§ WORK TO BE COMPLETED: Please give back, word for word, only the lines starting at the one containing "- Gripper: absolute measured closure" and ending at the one containing "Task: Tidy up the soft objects" within the material below.

::::::::::

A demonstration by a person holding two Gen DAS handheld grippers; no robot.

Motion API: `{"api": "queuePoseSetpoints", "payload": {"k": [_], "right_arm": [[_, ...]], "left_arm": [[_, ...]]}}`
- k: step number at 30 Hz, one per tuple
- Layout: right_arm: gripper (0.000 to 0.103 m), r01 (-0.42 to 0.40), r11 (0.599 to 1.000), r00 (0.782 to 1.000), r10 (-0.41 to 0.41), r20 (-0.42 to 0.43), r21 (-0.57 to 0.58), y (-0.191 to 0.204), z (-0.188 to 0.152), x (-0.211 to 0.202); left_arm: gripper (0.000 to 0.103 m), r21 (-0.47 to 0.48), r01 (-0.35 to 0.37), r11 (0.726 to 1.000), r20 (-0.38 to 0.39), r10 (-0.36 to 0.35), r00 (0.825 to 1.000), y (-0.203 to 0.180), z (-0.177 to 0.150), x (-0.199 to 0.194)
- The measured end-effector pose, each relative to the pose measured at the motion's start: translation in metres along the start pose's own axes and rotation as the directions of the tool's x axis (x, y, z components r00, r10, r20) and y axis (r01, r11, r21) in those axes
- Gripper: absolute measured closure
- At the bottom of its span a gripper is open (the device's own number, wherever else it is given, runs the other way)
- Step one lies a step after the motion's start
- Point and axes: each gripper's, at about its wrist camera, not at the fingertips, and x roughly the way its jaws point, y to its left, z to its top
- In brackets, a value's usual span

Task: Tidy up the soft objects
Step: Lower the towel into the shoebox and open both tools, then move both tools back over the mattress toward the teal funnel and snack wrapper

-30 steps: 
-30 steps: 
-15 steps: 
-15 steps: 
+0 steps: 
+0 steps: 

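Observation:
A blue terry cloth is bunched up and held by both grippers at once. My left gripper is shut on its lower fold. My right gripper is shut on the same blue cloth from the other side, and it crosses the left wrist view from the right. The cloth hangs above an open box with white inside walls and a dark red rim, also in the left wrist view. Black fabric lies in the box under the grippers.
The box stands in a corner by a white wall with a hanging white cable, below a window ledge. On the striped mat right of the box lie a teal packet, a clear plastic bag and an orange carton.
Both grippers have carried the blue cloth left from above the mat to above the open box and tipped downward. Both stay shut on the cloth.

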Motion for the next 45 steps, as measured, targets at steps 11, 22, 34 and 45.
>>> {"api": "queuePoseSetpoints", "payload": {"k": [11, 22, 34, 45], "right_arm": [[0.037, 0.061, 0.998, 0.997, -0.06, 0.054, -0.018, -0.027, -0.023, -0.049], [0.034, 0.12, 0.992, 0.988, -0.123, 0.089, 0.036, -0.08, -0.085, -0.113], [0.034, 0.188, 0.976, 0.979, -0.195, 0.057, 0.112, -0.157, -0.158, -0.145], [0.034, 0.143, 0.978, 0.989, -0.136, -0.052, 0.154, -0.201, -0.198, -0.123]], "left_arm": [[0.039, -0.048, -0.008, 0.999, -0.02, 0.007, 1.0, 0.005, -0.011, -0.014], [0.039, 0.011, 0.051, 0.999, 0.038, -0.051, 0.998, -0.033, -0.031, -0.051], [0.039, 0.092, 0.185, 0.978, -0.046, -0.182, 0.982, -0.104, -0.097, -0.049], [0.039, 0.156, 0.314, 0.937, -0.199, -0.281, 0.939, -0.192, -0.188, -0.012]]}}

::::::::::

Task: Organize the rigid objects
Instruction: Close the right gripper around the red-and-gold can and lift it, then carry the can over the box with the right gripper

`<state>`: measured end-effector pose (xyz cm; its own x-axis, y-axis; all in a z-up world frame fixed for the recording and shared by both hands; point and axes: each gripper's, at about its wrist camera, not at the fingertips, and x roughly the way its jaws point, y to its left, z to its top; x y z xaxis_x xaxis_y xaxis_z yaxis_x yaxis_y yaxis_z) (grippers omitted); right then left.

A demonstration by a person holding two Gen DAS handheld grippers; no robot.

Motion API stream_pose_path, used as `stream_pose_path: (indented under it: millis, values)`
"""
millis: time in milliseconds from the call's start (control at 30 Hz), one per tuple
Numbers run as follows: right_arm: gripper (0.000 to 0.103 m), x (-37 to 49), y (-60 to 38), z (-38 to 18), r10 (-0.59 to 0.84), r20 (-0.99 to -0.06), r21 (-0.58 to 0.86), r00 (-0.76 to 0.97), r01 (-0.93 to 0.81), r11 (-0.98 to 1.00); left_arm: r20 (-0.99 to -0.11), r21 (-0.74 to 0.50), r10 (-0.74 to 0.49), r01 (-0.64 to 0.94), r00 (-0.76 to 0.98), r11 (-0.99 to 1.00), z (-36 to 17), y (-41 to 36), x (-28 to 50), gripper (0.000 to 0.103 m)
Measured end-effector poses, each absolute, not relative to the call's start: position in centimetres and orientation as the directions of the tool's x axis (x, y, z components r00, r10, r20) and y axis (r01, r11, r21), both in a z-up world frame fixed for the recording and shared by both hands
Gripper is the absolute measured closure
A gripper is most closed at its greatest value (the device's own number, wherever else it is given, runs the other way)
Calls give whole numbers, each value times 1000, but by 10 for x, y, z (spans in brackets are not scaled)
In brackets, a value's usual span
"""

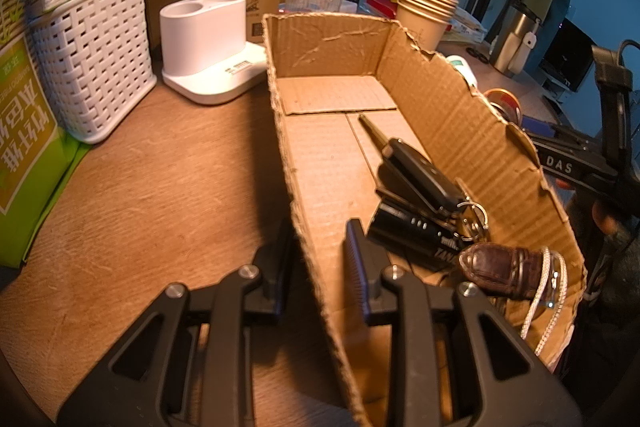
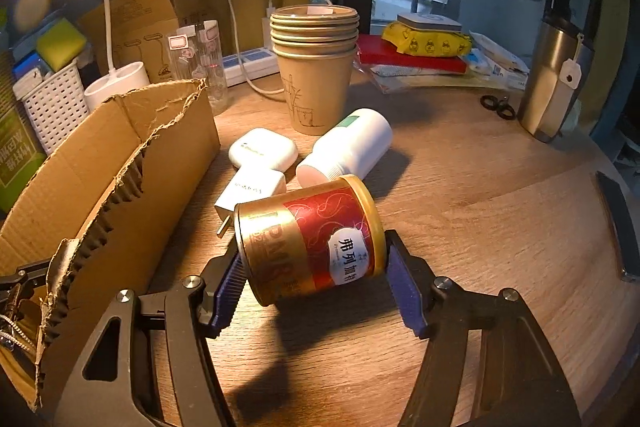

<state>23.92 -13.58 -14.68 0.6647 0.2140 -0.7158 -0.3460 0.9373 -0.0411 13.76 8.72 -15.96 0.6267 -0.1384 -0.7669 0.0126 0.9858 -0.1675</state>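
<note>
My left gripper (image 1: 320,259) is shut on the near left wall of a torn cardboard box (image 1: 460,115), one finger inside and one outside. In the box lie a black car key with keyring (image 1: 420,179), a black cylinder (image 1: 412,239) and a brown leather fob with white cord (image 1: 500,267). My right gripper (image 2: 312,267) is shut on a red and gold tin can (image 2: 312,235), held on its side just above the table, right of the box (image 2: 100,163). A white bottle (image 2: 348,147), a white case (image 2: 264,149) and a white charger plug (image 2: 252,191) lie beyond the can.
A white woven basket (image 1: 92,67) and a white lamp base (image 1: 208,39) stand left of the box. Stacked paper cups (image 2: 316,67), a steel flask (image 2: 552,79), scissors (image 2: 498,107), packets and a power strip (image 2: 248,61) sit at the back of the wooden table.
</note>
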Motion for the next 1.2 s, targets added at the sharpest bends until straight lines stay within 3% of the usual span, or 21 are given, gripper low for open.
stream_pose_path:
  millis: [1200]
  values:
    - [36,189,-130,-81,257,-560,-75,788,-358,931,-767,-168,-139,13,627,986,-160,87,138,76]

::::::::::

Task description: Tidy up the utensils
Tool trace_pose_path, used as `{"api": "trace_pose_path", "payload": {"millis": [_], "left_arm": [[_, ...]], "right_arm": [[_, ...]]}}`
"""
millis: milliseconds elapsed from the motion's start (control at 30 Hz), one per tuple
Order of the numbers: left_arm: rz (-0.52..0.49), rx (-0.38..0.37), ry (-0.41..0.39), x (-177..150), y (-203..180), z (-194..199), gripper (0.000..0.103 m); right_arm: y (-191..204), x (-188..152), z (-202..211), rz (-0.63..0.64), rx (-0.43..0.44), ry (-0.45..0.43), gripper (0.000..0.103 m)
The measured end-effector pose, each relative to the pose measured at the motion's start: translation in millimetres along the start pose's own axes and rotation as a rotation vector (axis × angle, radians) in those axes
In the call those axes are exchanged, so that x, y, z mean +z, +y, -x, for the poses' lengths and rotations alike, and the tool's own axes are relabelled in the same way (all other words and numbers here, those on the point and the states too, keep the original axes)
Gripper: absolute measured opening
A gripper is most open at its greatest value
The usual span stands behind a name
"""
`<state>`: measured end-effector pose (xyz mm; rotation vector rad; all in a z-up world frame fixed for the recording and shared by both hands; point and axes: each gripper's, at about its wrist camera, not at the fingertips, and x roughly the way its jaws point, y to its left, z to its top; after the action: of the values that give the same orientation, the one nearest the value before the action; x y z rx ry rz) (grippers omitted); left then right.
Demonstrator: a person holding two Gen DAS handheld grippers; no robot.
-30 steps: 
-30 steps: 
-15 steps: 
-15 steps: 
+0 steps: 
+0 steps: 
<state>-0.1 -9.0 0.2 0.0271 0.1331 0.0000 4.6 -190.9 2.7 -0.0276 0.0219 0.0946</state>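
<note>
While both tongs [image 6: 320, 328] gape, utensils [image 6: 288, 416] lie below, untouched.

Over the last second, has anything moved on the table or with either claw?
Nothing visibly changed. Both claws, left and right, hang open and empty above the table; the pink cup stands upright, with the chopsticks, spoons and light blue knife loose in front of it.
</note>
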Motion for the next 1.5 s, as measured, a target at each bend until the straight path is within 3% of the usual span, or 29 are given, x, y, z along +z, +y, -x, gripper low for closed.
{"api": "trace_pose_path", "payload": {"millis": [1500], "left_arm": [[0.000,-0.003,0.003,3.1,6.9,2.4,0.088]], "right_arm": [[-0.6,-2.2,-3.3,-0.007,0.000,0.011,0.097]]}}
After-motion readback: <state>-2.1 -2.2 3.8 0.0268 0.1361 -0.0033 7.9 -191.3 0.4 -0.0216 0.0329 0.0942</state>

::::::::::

§ COMPLETED EXERCISE:
- Gripper: absolute measured closure
- At the bottom of its span a gripper is open (the device's own number, wherever else it is given, runs the other way)
- Step one lies a step after the motion's start
- Point and axes: each gripper's, at about its wrist camera, not at the fingertips, and x roughly the way its jaws point, y to its left, z to its top
- In brackets, a value's usual span

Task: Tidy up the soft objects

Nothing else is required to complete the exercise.